# SOOO SLEEEEEPY



## Cosy (Feb 9, 2006)

Last night we had some weally bad storms and it kept us awake.
Can we pwease go to bed early mama? I'm soooo sweeeeepy.
[attachment=36264:EvenModelsGetNaps.jpg]


----------



## The A Team (Dec 1, 2005)

Ok.....shhhhhhhhh - we'll be quiet. Miss Cosy needs her beauty sleep!


----------



## Nissa Fiona (Nov 4, 2007)

C-U-T-E!


----------



## CrystalAndZoe (Jul 11, 2006)

Nighty night sweet Cosy and have the sweetest of dreams. :wub:


----------



## sophie (Jul 9, 2006)

:wub: Oh, so cute! :wub:


----------



## Critterkrazy (Jan 17, 2007)

Ummm, either it's my imagination or that poor baby is so tired she forgot something. She's naked :shocked: 

Cosy doll, tired or not you are still beautiful.


----------



## suzimalteselover (Mar 27, 2006)

Omgoodness, she's ALWAYS beautiful! Get some puppy zzzz's Cosy.


----------



## Cosy (Feb 9, 2006)

LOL! She IS nekkid! LOL! 
We had high winds, tornado warnings, sirens and lots of barking going on last night.
It's going to be an early bedtime for us all.


----------



## MissMelanie (Feb 13, 2006)

Brit, I am so sorry those nasty storms bothered you and Cosy. Sunday, Monday and Tuesday night we also had VERY nasty storms and tornados about that kept us awake.

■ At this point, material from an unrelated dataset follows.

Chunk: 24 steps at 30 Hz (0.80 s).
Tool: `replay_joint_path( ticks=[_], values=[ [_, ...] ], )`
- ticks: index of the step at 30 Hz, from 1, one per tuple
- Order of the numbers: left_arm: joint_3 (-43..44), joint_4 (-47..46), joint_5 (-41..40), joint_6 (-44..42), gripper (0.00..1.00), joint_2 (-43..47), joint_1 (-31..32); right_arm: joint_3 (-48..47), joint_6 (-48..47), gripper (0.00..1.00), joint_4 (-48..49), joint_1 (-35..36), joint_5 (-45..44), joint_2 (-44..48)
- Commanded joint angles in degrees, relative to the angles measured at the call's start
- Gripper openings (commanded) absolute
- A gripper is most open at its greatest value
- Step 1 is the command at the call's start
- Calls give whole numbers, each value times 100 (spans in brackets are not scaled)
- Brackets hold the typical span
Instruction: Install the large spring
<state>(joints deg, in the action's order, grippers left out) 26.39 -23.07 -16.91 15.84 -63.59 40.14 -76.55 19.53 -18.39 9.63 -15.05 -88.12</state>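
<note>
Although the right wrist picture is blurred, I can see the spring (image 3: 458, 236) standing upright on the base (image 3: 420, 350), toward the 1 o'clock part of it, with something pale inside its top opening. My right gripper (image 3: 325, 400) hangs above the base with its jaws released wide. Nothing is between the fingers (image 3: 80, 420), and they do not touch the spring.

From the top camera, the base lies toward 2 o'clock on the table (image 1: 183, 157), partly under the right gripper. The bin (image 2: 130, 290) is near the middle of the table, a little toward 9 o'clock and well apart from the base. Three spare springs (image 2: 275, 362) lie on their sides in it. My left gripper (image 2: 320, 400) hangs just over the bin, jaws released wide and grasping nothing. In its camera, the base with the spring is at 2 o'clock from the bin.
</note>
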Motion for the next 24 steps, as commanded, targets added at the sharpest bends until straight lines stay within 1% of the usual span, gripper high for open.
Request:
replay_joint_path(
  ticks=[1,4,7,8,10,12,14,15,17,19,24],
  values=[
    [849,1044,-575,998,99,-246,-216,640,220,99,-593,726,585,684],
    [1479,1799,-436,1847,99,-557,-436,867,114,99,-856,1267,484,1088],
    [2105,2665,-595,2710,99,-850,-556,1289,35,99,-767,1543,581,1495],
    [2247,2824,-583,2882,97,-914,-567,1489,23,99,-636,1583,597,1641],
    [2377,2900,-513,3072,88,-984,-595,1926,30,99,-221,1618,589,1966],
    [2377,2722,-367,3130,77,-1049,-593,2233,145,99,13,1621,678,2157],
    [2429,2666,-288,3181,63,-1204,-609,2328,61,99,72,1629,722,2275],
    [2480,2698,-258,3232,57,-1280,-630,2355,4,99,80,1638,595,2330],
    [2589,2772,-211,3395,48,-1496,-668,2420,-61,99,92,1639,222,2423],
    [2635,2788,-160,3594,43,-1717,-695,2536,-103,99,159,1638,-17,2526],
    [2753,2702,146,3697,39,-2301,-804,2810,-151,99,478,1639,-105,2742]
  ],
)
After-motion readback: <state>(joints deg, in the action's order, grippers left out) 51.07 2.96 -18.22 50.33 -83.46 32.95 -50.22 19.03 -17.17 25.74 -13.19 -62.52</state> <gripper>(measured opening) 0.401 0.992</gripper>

I hope you and that DARLINGLY, beautiful Cosy girl can catch up on your rest.

enJOY!
Melanie


----------



## 3Maltmom (May 23, 2005)

Awww, nighty-night :wub:


----------



## CeeCee's Mom (Sep 14, 2006)

You are just too cute to be bothered by those "ole" storms!!!!! Don't come back so little Cosy can get some well deserved sleep!!!


----------



## Bonnie's Mommie (Mar 2, 2006)

Poor little nekked Cosy! She looks like a centerfold. :chili: Maltese Playboy, here she comes!


----------



## PuttiePie (Nov 22, 2006)

:wub: You cannot tell that she missed a night of beauty sleep!! She looks BEAUTIFUL!! Sorry you had those bad storms, very nerve wracking...


----------



## Missy&Maggie (Jun 17, 2007)

ADORABLE!!!! :wub: :wub: Cosy looks really to snuggle in bed!!! :wub: 

Glad that you made it through the storms ok!!! :biggrin:


----------



## jen_hedz (Mar 5, 2008)

She looks adorable :wub: g'night cosy, hopefully those bad storms will stay away for a while!


----------



## angel's mom (Feb 14, 2007)

lullabye, and good night...







go to sleep now and sleep tight....







mmmmm, mmmmmm, mmmmm,







good night lil girl...


----------



## Cooper and Lola's mom (Apr 5, 2008)

She looks SOOOOOO cuddely cute. So sweet. 
Jodi


----------



## coco (Sep 20, 2006)

Cosy is beautiful if she is naked or scared or sleepy! :wub: I'm sorry you had such terrible storms last night. Hope you both get sleep tonight. :biggrin: Truly, though, I feel sure none of us are used to seeing her without clothes, so she does look a bit naked. :HistericalSmiley: :HistericalSmiley:


----------



## casa verde maltese (Apr 7, 2007)

SO cute!!


----------



## Lois1103 (Oct 11, 2006)

Cosy looks like she needs to curl up in mommy's lap for a little nap. Toooooooooooooo cute!!!!!


----------



## samuelette (Apr 9, 2006)

I think your mommy must have hypnotized you to get a pic of you naked


----------



## Eli's Mom (Mar 20, 2008)

Ohhh so sweet
She's always a beauty no matter what :wub:


----------



## Kara (Apr 29, 2007)

Oh she is just beautiful.


----------



## I found nemo (Feb 23, 2006)

:wub: Aww BRIT SHE IS AMAZING, JUST A LITTLE BEAUTY! :smheat:


----------



## robin (Jul 11, 2006)

Awwww sweet sleepy Cosy. So sorry those nasty storms kept you awake. You always look gorgeous! :wub:


----------



## thinkpink (Sep 25, 2004)

I understand all too well about storms keeping you awake. I hope you get some beauty sleep, not that you need it, you're very pretty when you're sleepy. :wub:


----------



## Bella Rose (Mar 21, 2006)

Aweeee... look at that sleepy little face! What a baby doll! We had those storms last night so I know exactly how you feel... I've been up since about 3 am. Uggghhh.... it's gonna be a long day!


----------



## kodie (Aug 24, 2004)

let this cutie pie get some sleep! :wub: :smilie_daumenpos:


----------



## Cosy (Feb 9, 2006)

Thanks, everyone, for the sweet and comical comments on my naked
baby. :smrofl: We slept like babies only longer last night. Cosy's sleeping
again, not that she doesn't do that anyway! :blink:


----------



## mom2bijou (Oct 19, 2006)

Cosy always looks so adorable!!!


----------



## HEINI (Feb 4, 2007)

*cosy looks very special, she has this little face full of expression.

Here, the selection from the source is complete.